• [Exercise aim]: Only the lines from the top of the data through the line with "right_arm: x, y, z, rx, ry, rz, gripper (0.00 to" should be repeated, each exactly as written.

┌─ The records

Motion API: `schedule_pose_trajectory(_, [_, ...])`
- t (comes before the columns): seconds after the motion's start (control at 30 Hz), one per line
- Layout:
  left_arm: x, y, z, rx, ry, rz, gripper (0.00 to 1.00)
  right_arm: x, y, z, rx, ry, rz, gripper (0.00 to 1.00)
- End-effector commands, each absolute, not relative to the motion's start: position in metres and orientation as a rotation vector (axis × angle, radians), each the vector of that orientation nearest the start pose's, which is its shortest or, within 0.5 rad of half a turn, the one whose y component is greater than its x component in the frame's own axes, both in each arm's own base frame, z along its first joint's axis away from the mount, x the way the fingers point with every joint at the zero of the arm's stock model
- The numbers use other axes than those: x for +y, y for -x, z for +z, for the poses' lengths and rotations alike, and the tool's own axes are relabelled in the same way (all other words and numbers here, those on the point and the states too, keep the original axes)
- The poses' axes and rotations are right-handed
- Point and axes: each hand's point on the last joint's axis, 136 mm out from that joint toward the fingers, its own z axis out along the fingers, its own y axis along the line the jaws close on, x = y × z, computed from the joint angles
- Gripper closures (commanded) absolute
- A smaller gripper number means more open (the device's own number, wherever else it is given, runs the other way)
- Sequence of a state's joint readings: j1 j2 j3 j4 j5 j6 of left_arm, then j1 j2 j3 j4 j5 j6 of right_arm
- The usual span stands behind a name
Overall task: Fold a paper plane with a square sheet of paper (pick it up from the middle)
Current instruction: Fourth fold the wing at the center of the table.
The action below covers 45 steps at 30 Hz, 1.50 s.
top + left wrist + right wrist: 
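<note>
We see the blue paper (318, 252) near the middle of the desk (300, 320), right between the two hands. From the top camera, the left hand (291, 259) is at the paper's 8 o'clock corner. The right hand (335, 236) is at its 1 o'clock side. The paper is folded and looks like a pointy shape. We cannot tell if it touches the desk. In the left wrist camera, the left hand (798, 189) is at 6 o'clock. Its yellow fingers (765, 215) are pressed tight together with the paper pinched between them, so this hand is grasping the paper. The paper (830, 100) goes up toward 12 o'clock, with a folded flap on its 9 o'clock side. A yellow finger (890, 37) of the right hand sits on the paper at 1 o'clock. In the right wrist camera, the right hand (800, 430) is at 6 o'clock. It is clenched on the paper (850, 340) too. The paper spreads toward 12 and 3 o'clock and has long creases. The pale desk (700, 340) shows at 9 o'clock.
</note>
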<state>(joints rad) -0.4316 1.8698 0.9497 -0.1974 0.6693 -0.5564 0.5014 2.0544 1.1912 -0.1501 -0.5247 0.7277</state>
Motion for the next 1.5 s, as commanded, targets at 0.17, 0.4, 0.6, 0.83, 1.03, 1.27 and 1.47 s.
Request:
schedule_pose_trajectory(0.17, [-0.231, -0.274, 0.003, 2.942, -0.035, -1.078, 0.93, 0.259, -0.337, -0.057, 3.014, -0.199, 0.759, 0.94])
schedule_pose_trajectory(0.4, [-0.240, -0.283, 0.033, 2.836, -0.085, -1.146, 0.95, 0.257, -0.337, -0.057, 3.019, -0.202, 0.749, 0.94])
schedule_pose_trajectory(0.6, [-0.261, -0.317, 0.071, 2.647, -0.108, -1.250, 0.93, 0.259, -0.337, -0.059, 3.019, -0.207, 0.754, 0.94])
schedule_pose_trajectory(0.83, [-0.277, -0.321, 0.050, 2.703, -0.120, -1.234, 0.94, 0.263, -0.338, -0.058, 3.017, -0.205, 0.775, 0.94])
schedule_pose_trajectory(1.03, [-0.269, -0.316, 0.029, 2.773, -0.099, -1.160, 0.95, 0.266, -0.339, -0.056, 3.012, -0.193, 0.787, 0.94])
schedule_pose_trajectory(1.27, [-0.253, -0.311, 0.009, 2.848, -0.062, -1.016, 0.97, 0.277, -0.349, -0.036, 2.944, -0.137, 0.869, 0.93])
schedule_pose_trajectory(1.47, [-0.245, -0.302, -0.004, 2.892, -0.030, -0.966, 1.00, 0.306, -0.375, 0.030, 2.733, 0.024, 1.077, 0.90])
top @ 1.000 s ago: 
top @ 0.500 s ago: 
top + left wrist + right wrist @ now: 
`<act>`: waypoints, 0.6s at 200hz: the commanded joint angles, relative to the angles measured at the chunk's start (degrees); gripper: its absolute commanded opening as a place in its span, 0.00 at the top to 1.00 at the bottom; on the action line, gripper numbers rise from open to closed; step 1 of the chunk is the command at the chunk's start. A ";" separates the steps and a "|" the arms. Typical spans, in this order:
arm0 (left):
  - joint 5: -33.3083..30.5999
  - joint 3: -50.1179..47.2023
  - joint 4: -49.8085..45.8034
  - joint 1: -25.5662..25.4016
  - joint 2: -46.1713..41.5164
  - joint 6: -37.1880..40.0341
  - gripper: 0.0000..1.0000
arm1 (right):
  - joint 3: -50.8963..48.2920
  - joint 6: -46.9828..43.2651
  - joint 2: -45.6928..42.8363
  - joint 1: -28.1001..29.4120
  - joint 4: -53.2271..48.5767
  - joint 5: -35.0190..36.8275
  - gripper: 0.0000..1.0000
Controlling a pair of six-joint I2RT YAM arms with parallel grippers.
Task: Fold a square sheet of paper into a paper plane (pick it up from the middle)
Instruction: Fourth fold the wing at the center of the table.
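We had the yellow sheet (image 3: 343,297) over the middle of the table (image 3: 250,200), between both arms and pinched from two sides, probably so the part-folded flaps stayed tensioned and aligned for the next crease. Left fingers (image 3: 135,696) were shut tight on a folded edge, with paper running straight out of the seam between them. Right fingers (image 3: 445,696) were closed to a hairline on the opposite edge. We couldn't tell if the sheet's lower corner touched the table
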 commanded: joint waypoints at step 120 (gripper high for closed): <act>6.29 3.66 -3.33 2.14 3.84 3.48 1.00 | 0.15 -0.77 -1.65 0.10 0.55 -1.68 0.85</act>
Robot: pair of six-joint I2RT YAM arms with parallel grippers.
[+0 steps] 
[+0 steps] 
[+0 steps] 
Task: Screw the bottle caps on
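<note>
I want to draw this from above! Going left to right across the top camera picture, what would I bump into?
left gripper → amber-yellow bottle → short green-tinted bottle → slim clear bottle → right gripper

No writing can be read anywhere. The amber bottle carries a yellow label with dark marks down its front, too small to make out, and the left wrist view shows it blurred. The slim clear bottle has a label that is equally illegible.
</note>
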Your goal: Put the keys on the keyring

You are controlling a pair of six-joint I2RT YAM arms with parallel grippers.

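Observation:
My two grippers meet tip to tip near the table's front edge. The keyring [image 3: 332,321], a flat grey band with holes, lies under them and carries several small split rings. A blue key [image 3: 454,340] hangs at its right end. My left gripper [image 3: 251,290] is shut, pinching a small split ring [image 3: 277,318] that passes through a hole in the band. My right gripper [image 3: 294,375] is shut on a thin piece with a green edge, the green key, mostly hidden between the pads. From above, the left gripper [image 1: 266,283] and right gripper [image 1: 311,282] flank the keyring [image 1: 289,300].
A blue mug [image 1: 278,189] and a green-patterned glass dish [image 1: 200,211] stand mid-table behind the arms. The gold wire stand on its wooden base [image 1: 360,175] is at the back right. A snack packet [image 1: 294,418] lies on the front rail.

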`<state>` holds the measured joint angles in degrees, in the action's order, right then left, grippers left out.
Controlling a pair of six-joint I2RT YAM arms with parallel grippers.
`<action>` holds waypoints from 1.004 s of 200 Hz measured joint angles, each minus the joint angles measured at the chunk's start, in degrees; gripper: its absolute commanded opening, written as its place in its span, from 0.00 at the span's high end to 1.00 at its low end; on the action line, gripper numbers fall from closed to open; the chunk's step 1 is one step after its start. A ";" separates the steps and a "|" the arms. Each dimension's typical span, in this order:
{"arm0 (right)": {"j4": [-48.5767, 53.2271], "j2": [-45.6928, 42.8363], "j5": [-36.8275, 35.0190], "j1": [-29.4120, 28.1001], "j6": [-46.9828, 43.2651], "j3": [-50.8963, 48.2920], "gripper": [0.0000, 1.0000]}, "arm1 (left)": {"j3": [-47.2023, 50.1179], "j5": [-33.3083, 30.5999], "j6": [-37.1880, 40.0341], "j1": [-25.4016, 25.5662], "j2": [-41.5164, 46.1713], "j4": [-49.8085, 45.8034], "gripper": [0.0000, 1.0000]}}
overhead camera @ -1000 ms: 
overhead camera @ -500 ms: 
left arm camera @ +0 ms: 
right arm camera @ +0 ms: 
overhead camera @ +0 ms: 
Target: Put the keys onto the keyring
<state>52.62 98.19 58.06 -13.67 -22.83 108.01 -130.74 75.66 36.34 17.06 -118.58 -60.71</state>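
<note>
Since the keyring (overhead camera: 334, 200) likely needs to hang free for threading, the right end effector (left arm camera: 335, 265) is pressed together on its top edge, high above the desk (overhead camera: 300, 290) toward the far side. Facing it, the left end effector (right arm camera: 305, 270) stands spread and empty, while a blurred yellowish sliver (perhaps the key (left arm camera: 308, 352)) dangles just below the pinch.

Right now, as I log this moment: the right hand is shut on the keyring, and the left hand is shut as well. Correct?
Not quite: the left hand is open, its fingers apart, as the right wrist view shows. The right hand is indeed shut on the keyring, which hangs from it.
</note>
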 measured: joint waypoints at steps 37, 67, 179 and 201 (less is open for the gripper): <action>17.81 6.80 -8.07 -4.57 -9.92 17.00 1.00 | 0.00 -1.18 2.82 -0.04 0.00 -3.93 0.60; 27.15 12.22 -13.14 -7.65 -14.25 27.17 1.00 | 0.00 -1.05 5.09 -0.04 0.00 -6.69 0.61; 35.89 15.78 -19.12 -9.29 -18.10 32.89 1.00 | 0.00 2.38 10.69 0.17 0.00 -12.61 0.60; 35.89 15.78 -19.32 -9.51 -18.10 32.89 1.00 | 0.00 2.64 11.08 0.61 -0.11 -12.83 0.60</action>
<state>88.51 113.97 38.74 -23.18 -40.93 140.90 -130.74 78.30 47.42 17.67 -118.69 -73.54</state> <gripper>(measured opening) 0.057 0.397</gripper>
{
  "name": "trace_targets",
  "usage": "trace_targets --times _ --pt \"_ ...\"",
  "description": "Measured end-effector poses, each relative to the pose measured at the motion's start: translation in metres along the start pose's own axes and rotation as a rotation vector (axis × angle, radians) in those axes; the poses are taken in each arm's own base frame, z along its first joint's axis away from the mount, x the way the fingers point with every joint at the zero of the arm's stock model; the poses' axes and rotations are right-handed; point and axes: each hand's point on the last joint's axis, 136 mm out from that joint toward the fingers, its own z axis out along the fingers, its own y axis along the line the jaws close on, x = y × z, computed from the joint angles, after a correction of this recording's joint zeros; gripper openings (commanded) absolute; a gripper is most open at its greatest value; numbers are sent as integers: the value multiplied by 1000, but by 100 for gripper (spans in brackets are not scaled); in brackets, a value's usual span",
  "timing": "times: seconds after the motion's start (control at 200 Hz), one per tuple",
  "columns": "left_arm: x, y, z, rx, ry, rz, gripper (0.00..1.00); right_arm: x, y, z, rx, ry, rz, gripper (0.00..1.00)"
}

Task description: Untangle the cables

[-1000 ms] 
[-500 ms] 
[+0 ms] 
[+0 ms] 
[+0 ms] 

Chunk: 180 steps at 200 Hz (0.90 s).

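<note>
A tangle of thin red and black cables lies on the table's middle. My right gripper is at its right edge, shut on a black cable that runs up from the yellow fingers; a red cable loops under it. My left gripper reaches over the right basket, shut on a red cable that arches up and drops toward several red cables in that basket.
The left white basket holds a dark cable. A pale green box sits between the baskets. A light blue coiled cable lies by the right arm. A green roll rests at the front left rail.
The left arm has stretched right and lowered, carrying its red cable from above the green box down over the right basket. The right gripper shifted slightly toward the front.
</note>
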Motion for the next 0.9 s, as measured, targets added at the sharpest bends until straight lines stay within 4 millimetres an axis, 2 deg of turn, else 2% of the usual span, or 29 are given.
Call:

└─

• [Exercise output]:
Motion API: `schedule_pose_trajectory(_, [_, ...])`
- t (comes before the columns): seconds after the motion's start (control at 30 Hz), one per line
- Layout:
  left_arm: x, y, z, rx, ry, rz, gripper (0.00 to 1.00)
  right_arm: x, y, z, rx, ry, rz, gripper (0.00 to 1.00)

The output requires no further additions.